VP – Penso que o encontro deste ano terá lugar pela primeira vez em Lisboa. Foi à partida uma decisão vossa ou receberam algum tipo de convite?
IR – Foi o Sr. Cardeal Patriarca de Lisboa quem nos convidou e ficámos felizes por responder positivamente.
VP – “Peregrinação de confiança na terra”, esta é a denominação deste encontro ou o fio condutor que relaciona todos os encontros internacionais?
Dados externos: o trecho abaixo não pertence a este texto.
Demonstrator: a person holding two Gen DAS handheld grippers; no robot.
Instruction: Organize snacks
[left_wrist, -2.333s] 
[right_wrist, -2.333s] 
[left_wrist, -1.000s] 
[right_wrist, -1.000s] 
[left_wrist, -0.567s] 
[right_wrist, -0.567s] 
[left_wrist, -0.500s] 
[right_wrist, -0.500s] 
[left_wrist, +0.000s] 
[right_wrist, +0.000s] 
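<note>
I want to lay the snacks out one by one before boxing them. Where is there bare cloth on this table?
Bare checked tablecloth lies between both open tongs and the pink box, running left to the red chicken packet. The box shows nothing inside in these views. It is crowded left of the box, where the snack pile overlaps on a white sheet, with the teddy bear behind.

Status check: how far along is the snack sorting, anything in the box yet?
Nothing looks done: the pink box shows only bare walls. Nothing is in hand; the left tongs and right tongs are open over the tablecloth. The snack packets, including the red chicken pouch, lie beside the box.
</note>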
IR – Há já longos anos que iniciámos esta «peregrinação de confiança na terra» com os jovens de todos os continentes. A construção da Europa não nos interessaria se tivesse como único propósito criar um continente mais forte, mais rico, e se a Europa cedesse à tentação de se fechar no interior das suas fronteiras. A Europa torna-se plenamente ela mesma quando se abre aos outros continentes, solidária com as nações pobres. A sua construção encontra sentido quando é entendida como uma etapa ao serviço da paz de toda a família humana. Eis a razão pela qual, embora o nosso encontro no fim de cada ano seja denominado «encontro europeu», gostaríamos mais de o ver como uma «peregrinação de confiança na terra».
VP – Qual é o seu desejo particular para este encontro e para aqueles que nele participarão trabalhando, rezando, cantando, ajudando, acolhendo, abrindo as suas casas?
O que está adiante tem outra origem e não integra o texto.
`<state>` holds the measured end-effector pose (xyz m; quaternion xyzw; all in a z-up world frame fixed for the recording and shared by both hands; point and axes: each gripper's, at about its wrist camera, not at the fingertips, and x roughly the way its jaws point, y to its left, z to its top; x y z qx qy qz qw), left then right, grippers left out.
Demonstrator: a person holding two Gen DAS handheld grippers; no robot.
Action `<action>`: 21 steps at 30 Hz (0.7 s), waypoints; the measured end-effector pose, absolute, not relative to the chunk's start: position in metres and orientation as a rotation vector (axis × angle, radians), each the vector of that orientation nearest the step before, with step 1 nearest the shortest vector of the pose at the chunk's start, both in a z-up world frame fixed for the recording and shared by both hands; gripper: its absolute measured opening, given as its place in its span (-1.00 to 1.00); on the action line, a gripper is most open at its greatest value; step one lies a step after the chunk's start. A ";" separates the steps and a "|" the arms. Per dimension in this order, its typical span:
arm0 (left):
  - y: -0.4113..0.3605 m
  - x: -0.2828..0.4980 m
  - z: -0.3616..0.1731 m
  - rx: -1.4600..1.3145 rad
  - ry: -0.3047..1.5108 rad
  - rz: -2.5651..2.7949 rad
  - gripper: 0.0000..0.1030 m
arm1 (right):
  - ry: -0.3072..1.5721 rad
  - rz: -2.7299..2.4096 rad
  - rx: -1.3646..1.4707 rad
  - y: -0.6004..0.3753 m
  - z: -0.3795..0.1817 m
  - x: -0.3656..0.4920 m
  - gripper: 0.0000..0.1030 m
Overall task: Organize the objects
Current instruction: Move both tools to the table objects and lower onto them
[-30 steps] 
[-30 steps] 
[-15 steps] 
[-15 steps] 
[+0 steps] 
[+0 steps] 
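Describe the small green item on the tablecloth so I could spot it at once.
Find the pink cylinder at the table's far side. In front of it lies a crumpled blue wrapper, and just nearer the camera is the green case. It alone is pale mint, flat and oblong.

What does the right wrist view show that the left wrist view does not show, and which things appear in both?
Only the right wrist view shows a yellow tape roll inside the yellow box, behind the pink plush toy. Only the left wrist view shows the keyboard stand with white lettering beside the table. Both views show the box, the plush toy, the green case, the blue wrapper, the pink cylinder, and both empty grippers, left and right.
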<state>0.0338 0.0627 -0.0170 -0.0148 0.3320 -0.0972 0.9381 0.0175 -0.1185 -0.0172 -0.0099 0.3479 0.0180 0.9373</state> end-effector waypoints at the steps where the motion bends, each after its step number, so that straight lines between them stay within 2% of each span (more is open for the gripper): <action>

IR – Hoje, mais do que nunca, a família humana tem necessidade de entrar num tempo de paz, de confiança e de compreensão. E os cristãos não podem ser "mestres da inquietação" mas antes "servidores da confiança". Não são apenas aqueles que estão na primeira linha quem determina as mudanças do mundo. Em todos os países, tantos humildes da terra preparam caminhos de confiança para a humanidade. Nos períodos mais difíceis há homens, mulheres e jovens que sabem acender uma luz mesmo na noite dos povos. Através do silêncio e de uma contemplação muito humilde, eles podem alterar o curso de certas evoluções sombrias da história humana. Cabe-nos descobri-los, cabe-nos ser desses.